She slapped the gum right out of my mouth.                                                                                                        “But
my mother never got her way, for no one dares to cross that line into the free man’s House in America …well that
may be changing, too. This rule includes Muslim America, I might add. To fester sedition here mullahs have to lure
men out of the House and into a public place, like a mosque, of all places, to talk ‘em into it.”.  But the House in
America represents a line that doesn’t even exist in the rest of the Muslim world, no more than it did in communist
Russia or China.

  Since few read what Moses said about the House in 2004, he was not surprised that nothing has been done to
hammer home the notion of House in Iraq so far. Bureaucrats and planners don’t see the world from the bottom
up.  Instead, America’s decided to work through existing tribal links…”in much the same way democrats have
worked through middlemen such as Jesse Jackson to elevate the lives of African-Americans in America.  We know
how well that’s worked. You can’t get there from here.” Moses warns that you cannot breed democracy through
middlemen.
   So, I traveled to Arizona in the spring, and asked him to be a bit more specific about what needs to be
done.                                             
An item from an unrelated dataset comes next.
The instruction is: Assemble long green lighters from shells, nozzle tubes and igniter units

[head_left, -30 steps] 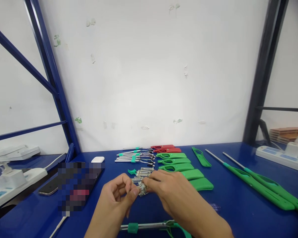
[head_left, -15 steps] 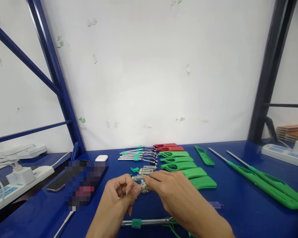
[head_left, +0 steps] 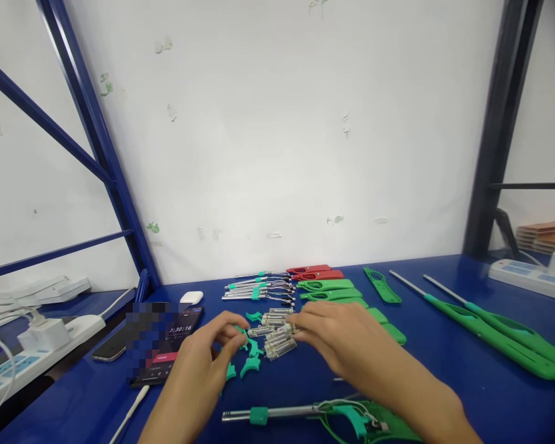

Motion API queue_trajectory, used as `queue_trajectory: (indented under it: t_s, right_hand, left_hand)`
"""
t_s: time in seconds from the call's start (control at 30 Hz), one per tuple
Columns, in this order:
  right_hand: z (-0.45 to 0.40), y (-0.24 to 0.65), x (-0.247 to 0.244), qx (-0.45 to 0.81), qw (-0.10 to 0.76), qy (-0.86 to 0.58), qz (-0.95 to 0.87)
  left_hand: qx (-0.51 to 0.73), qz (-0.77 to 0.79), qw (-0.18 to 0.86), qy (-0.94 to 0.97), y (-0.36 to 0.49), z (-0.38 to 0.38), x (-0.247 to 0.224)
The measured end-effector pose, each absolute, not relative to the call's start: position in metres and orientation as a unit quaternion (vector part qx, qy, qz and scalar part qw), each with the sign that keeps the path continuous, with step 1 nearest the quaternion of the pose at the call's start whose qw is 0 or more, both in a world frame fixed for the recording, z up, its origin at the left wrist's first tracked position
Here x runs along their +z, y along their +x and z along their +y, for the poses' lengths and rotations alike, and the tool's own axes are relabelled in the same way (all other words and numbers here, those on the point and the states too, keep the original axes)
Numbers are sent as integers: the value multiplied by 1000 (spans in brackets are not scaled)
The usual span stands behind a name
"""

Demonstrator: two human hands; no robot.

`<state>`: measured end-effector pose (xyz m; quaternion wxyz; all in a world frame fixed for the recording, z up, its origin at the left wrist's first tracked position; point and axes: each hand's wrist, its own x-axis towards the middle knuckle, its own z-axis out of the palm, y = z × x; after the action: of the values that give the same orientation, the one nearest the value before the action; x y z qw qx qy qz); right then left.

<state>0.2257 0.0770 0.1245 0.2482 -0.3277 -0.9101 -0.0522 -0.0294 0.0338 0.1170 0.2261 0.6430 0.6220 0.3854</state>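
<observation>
My left hand (head_left: 219,345) is at the left of a small pile, its thumb and index finger curved and apart, close to the loose teal trigger pieces (head_left: 250,366). My right hand (head_left: 337,330) reaches in from the right, fingertips bent together on the end of a clear lighter tank (head_left: 282,332) in the pile of clear tanks (head_left: 281,351). Its fingertips partly hide that end. In front of both hands lies a half-assembled long-necked lighter, with a metal tube (head_left: 291,412), a teal collar (head_left: 259,415) and a green half shell (head_left: 393,422); my right forearm covers part of it.
Behind the pile are metal tubes with wires (head_left: 240,296), red shells (head_left: 317,275) and green shells (head_left: 328,285). Finished-looking green lighters (head_left: 494,339) lie at right, near a green half shell (head_left: 383,287). Phones (head_left: 187,320), a white case (head_left: 192,298) and power strips stand at left.
My hands have drawn apart from their meeting point over the pile. The left moved left, uncovering teal pieces; the right shifted right. More of the lighter in front now shows.
</observation>
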Motion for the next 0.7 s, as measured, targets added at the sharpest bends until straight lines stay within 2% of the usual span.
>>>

   After much talk, he decided we shouldn’t publish details. “Let’s say someone in position in government thinks
this is a good idea. It’s not expensive. It can’t hurt, because all it does it create attitudes about democracy in Iraqi
(and Afghani) men and women that make them demand greater accountability in their elected
leaders.                                                                                                                                
  “The fly in the buttermilk is that so many political leaders not only in Iraq, but in the US government, and
Congress, have views contrary to the idea of the House, and they would torpedo any open project. If anyone in
government wants to do it now, it has to be covert…and it has to be small…village to village or tribal area to tribal
area. We always had to be under the radar screen of the media, but now we can’t even let the Iraqi government in
on it, as at least a third of them are against the Iraqi man ever knowing about his House and freedom. In Congress
it could be nearly
half.”                                                                                                                                                  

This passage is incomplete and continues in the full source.